Please give back the listing below in full. Change nothing.

====== RECORDED DATA

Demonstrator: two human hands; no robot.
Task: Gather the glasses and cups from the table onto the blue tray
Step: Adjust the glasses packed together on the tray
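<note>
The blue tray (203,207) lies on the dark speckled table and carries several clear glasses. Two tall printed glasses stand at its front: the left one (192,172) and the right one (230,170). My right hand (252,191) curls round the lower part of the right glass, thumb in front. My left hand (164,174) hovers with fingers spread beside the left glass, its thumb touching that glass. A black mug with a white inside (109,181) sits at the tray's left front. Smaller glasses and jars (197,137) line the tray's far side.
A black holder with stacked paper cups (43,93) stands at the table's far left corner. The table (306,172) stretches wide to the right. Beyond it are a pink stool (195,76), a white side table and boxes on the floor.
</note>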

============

__TASK RESULT__
Demonstrator: two human hands; no robot.
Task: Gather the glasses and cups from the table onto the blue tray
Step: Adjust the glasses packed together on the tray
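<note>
The blue tray (203,207) lies on the dark speckled table and carries several clear glasses. Two tall printed glasses stand at its front: the left one (192,172) and the right one (230,170). My right hand (252,191) curls round the lower part of the right glass, thumb in front. My left hand (164,174) hovers with fingers spread beside the left glass, its thumb touching that glass. A black mug with a white inside (109,181) sits at the tray's left front. Smaller glasses and jars (197,137) line the tray's far side.
A black holder with stacked paper cups (43,93) stands at the table's far left corner. The table (306,172) stretches wide to the right. Beyond it are a pink stool (195,76), a white side table and boxes on the floor.
</note>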

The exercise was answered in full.